Une nuit au monastère
Le Montsec se découvre aussi par ses petits chemins qui s’enfoncent dans des vallées étroites et mènent à d’improbables villages typiques, à l’image de l’incontournable Alos de Balaguer, perché sur un éperon rocheux, avec ses fontaines. La région regorge aussi d’ermitages et de chapelles posés dans des sites exceptionnels, propices à la méditation… Un calme et une beauté du paysage que viennent aussi chercher les touristes qui dorment chez les frères maristes de Santa Maria de les Avellanes… Un hôtel moderne a été réalisé dans la continuité du monastère.

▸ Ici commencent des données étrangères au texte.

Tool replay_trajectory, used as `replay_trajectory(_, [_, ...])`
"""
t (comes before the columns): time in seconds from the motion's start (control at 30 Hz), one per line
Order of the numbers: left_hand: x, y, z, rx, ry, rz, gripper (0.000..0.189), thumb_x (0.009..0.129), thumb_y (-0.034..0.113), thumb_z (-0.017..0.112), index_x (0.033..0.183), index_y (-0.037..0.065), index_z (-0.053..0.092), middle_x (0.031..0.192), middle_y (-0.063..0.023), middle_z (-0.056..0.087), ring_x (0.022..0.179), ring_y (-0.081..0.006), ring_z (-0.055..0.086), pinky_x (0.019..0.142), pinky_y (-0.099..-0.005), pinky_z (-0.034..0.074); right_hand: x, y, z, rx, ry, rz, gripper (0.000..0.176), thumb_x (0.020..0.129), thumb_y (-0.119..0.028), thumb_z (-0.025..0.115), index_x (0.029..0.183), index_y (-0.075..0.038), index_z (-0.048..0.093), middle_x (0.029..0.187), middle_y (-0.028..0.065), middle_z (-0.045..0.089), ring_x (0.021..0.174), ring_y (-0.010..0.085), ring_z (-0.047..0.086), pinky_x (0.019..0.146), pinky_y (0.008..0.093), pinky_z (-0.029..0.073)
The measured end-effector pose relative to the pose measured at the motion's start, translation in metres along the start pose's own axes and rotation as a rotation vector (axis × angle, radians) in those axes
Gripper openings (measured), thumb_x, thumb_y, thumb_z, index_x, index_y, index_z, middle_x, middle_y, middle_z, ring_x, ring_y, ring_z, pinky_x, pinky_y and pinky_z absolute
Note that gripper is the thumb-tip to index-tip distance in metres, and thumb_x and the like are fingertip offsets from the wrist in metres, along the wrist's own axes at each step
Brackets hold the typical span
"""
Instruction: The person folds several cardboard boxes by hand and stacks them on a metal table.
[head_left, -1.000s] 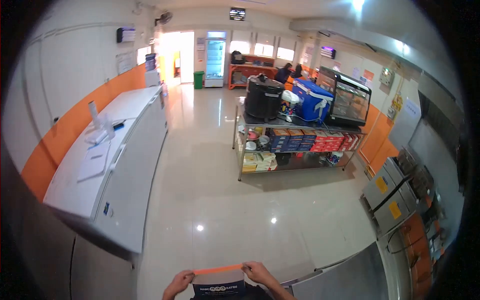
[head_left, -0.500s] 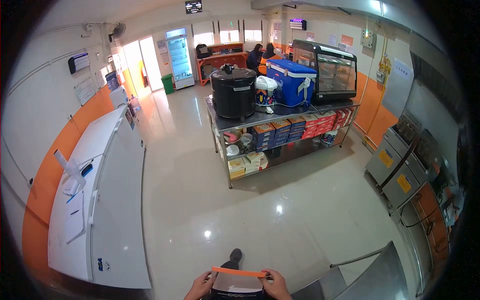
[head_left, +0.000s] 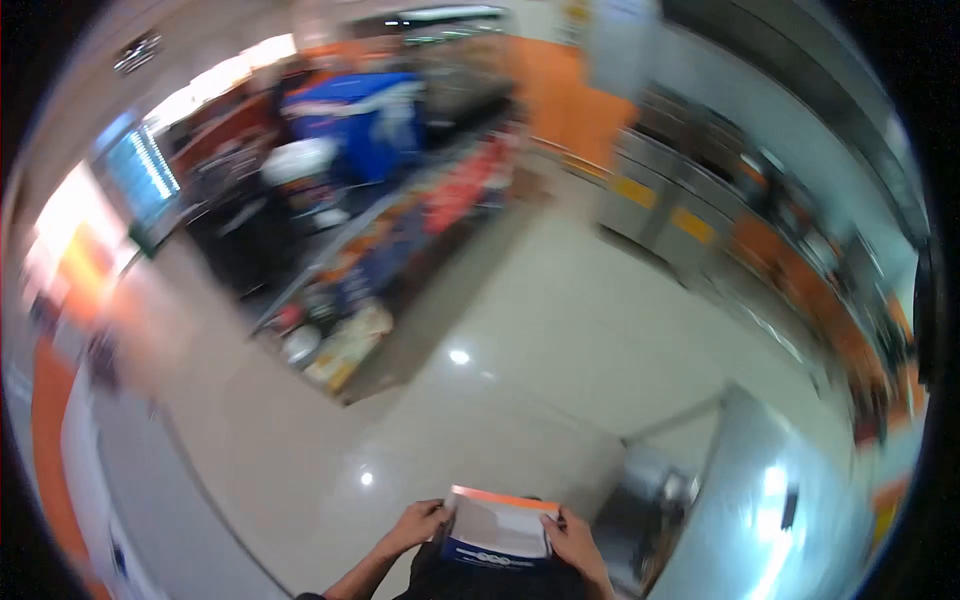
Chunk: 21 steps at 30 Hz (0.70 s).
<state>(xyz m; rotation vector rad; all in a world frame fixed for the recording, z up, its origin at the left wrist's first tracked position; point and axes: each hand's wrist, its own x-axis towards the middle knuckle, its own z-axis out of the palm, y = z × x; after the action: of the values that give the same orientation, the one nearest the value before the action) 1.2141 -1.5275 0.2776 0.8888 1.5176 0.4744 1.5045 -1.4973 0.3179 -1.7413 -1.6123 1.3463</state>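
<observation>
Held low in front of my body is an open cardboard box (head_left: 500, 528), pale inside, with an orange far edge and a dark blue near side bearing white lettering. My left hand (head_left: 420, 524) is closed on its left side. On the right side, my right hand (head_left: 570, 535) grips the wall with the thumb near the rim. The box's inside faces up and no contents show in it.
A steel table (head_left: 775, 480) stands close on my right. Ahead left, a blurred shelved table carries a black pot (head_left: 250, 235), a blue cooler (head_left: 360, 120) and stacked boxes. Fryers (head_left: 660, 200) line the right wall; a white chest freezer (head_left: 160, 480) is at left.
My view has swung to the right and tilted, so the shelved table shifts left and the steel table shows more. Both hands keep hold of the box, which sits slightly higher in view.
</observation>
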Motion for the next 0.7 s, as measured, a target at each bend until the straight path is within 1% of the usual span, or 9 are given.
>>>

On se croirait dans un établissement touristique classique, si ce n’étaient la bible proposée comme livre de chevet et l’improbable traversée du cloître pour se rendre au petit-déjeuner !
Ancienne frontière entre les mondes musulman et chrétien
Dans le Montsec, les tours de guet et châteaux aussi, sont nombreux. Ils témoignent d’une époque où le massif servait de frontière entre le monde musulman (Lleida et Ager notamment) et le monde chrétien (au nord de la Conca de Tremp et en direction des Pyrénées). Impossible de quitter la région en snobant les châteaux d’Os de Balaguer, du XIe siècle, qui accueille un musée des cloches, et de Montsonís, datant des XVe-XVIe siècles, avec son tout petit village remarquablement restauré, avec cette pierre locale ocre si chaleureuse. Dans le château, on organise des visites théâtralisées et autres dîners médiévaux. A deux pas de là, on goûte une cuisine très catalane au Celler de l’Arnau. Mais, surtout, avant de quitter le Montsec, arrêtez-vous à Balaguer, « la » ville de la région, également capitale de la comarca de la Noguera. Surprenante de prime abord, avec ses deux rives qui se font face, aux architectures opposées, l’une avec ses maisons anciennes colorées, l’autre avec ses grands immeubles du XXe siècle. On l’aura compris, c’est sur la rive ancienne, dominée par une colline plantée d’une imposante église et de larges remparts, que bat le véritable cœur de Balaguer. Dans ces vieux quartiers qui semblent en travaux perpétuels, des ruelles médiévales cachent de belles maisons de maîtres, aux larges porches et des échoppes comme on en trouvait partout dans les années 60. Petites épiceries, bazars proposant des objets hétéroclites ou réparateurs de cycles à l’ancienne… Balaguer héberge aussi un musée d’archéologie et un centre d’interprétation de l’or du Segre, relatant toute l’histoire et la magie de l’orpaillage local. Ainsi va le Montsec. Fier de ses nombreux héritages historiques, et authentique.